Questo cocktail di frustrazioni, tensioni a lungo trattenute e insoddisfazione, è scoppiato. La scintilla che l’ha fatto scoppiare sono state le elezioni. Una volta partito, il movimento insurrezionale si è esteso anche nella capitale, fino all’occupazione violenta del palazzo del governo a Bishkek il 24 marzo da parte di una folla di 10mila manifestanti. Akayev è costretto alla fuga alla volta del Kazakhstan, dove pare abbia chiesto asilo politico al presidente Nazarbaev, suo parente. L’idea che l’opposizione democratica non-violenta abbia perso il controllo della situazione, per lo meno nella prima settimana di scontri, non è del tutto fuori luogo. Emir Aliev, il leader del movimento di opposizione Ar Namys (Dignità), ha rilasciato un’intervista a Radio Free Europe in cui tradiva un certo imbarazzo: “Non appena abbiamo incominciato a ricevere i primi rapporti, non ancora confermati, di saccheggi e violenze, abbiamo inviato ordini in tutte le regioni. Abbiamo parlato con i nostri attivisti e fatto appello alla gente per farli astenere dal compiere atti di violenza”.

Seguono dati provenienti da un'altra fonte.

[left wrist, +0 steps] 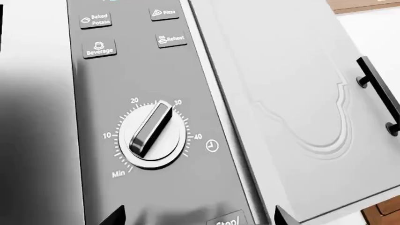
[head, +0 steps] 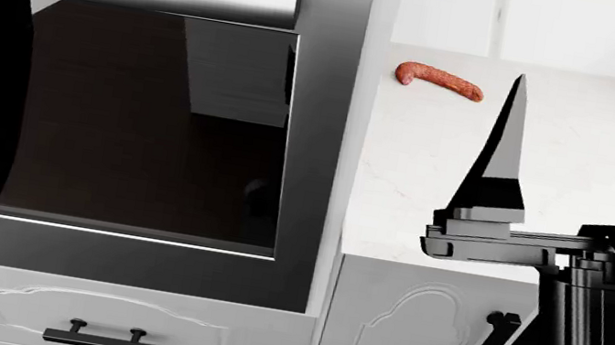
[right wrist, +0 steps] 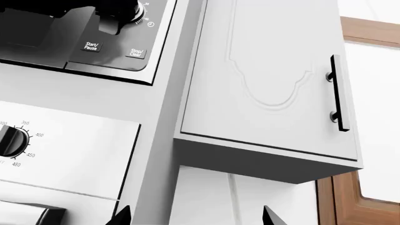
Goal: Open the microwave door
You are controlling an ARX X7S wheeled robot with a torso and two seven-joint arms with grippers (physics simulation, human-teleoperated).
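Right gripper (head: 589, 152) hangs spread wide, holding nothing, over the white countertop (head: 550, 202); a sausage (head: 439, 79) lies far back. Microwave control panel (left wrist: 150, 117) fills the left wrist view, beside a white cabinet door (left wrist: 293, 93); left gripper's state, can't tell.

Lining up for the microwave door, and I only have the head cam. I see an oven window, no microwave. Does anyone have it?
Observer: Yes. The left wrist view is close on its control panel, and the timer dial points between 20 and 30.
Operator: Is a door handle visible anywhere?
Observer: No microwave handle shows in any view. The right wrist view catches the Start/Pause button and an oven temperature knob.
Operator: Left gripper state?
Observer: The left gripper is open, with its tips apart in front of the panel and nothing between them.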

Il movimento giovanile KelKel e la Otunbaeva stavano preparando sì un’opposizione determinata e un movimento non-violento sul modello di quello ucraino, ma la macchina doveva essere pronta ad entrare in gioco solo in occasione delle prossime elezioni presidenziali, previste per l’autunno del 2005. Quando l’insurrezione spontanea si è estesa fino a Bishkek, però, corrispondenti riferiscono che Roza Otunbaieva e un altro leader dell’opposizione, Kurnmanbek Bakiev, sono entrati nel palazzo occupato, accolti trionfalmente dagli insorti. I due leader non-violenti hanno deciso di cavalcare l’onda di una rivolta che non avevano previsto? È ancora troppo presto per poterlo affermare. Comunque sembra proprio che la presa di tutti i punti chiave della capitale kirghisa e la fuga del presidente abbiano posto fine al regime di Akayev senza ulteriori spargimenti di sangue. In questo caso la rivoluzione si sarebbe conclusa in modo molto rapido e al prezzo di pochi feriti.

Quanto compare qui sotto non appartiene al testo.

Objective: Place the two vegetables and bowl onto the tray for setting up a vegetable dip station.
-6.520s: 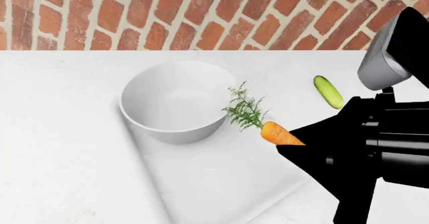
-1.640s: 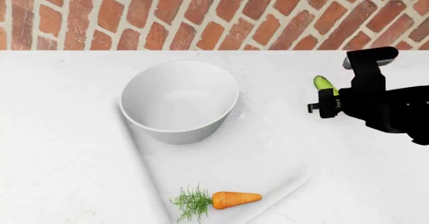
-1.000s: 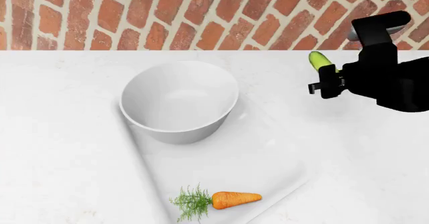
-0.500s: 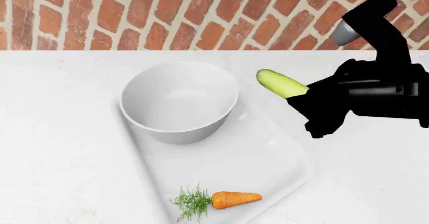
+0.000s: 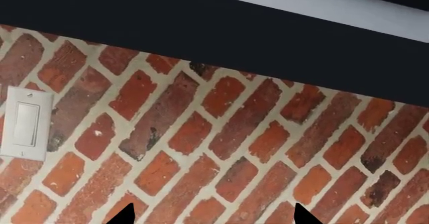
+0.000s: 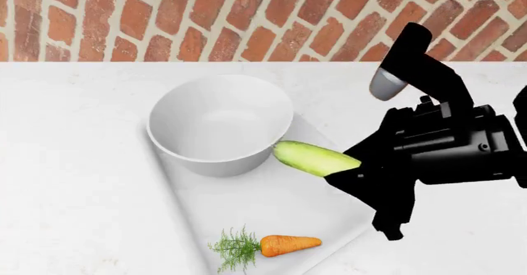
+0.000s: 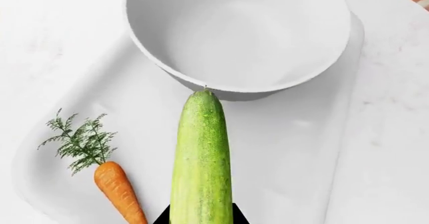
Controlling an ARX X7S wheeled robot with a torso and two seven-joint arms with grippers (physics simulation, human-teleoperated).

Il rischio aperto da un’insurrezione così imprevedibile era soprattutto quello di un intervento russo. Mosca, dopo la sconfitta subita in seguito alla Rivoluzione Arancione, si era mostrata molto più riluttante ad un intervento. Le autorità russe avevano avviato anche un certo dialogo con l’opposizione, accettando un incontro con Roza Otunbaeva prima delle elezioni. Ma il Cremlino e la Duma avevano cambiato atteggiamento dopo i disordini scoppiati ad Osh e a Jalal Abad. Il portavoce del partito nazionalista Rodina, alla Duma, Dimitri Rogozin, aveva chiesto un intervento “di forza fisica”, paradossalmente per “evitare un bagno di sangue”. Anche il ministro degli Esteri russo, nel suo sito web, il 21 marzo aveva invitato gli osservatori dell’Osce a “non fornire giustificazioni legali ad azioni illecite di elementi distruttivi”. L’analista Stanislav Belkovskij, direttore dell’Istituto Nazionale di Strategia, parlava chiaramente di decadenza del ruolo russo nella Csi e sosteneva che quest’ultima avrebbe dovuto essere sciolta nel caso di una vittoria della rivoluzione in Kirghizistan. L’analista concludeva: “Se la Russia vuole avere nel Kirghizistan un partner di lungo periodo, il Cremlino deve stare decisamente dalla parte del presidente Akayev”. Ma adesso che Akayev è fuggito i giochi cambiano, perché un intervento russo non sarebbe più un sostegno ad un governo riconosciuto legalmente, ma una vera e propria invasione.